Michigan added 19,535 cases and 50 deaths from COVID-19 on Wednesday, including totals from the previous six days.
The state reported an average of about 2,790 cases per day over the last seven days, a decrease from 3,710 cases per day a week prior.
Hospitalization and new case rates in Michigan declined for the second week after rising for the previous six weeks.
On May 25, the state said it had added 25,968 cases and 139 deaths from the virus in the previous week.
Between May 20-26, about 15% of Michigan’s COVID-19 tests returned positive.

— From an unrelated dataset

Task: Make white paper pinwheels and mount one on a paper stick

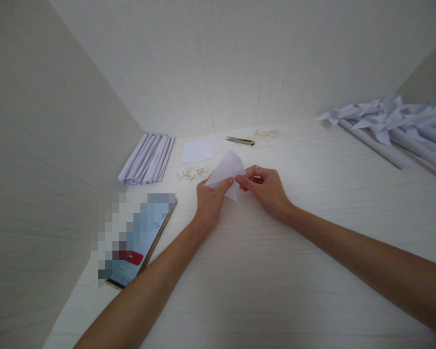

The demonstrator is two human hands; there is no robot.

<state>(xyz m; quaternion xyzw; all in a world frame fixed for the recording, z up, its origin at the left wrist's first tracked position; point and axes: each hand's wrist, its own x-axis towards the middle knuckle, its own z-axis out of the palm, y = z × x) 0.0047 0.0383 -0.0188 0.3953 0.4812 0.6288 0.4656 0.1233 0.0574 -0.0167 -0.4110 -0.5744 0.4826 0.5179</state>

The dip in cases was expected but doesn’t indicate a long-term downward trend, said Dr. Preeti Malani, professor of infectious diseases and chief health officer at the University of Michigan health system.
“As cases go up, hospitalizations go up and there’s always a little bit of a stagger,” Malani said. “Cases are a bit lower nationally but it’s because more people are getting COVID more than once and we’re seeing more mild disease. The antivirals are also helping.”

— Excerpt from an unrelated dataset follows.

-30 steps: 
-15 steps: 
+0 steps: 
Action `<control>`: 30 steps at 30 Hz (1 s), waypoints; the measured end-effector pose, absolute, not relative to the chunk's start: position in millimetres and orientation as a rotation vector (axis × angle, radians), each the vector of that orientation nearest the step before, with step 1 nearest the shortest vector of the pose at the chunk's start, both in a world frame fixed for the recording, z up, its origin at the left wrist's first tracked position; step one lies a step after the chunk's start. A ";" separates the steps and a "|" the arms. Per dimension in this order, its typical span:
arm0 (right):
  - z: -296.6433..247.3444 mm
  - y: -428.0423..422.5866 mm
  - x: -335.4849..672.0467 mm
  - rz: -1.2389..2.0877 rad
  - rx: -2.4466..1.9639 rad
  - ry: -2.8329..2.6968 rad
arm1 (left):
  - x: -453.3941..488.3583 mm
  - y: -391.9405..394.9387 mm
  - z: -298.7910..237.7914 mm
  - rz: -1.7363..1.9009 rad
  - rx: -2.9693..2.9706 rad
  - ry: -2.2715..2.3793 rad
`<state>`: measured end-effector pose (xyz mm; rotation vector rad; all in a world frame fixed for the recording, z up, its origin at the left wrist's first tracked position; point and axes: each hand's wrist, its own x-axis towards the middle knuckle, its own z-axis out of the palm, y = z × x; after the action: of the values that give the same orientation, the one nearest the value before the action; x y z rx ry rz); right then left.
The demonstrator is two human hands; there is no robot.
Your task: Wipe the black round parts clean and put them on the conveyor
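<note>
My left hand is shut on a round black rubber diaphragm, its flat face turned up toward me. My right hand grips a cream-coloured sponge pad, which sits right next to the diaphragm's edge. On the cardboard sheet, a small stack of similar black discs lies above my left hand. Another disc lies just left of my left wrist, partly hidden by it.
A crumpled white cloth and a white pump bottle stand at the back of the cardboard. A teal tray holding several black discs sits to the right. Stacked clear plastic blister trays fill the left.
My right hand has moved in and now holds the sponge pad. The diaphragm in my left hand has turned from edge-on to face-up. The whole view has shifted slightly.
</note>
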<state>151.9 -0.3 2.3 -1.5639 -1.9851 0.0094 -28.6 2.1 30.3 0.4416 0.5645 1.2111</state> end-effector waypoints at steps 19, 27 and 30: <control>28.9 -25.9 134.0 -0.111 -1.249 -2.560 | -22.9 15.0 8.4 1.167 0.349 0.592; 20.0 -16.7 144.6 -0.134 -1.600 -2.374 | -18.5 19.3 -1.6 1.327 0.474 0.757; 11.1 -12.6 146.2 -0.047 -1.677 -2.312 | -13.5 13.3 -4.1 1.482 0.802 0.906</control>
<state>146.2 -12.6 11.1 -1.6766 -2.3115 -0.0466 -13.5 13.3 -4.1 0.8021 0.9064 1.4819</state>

With few mitigation measures and no mandates in place, “This is what the world might look like for the foreseeable future,” Malani said.
The third booster shot has been shown to prevent severe disease and seniors or immunocompromised people are recommended to get a fourth booster.

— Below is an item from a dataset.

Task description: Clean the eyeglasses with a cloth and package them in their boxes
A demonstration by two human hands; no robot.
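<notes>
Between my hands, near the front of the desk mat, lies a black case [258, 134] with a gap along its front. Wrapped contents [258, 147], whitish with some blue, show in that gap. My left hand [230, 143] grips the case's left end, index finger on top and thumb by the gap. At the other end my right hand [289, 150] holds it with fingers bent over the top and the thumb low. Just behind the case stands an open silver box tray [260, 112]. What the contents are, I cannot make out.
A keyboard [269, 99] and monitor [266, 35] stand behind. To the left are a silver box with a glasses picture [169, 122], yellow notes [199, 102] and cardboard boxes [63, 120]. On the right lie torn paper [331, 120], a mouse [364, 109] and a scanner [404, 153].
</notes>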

“Have a plan for what you’re going to do if you get it,” Malani said. “The test and treat program isn’t where it needs to be. Treatment works best if given early, but it doesn’t mean the treatment will be easily accessible for long.”
All Metro Detroit health departments are following CDC’s guidelines to recommend indoor masking for public settings and K-12 schools as the rate of infection has grown from “medium” to “high.”
Wednesday’s additions bring the state’s overall total to 2,54,366 cases and 36,407 deaths since the virus was first detected here in March 2020.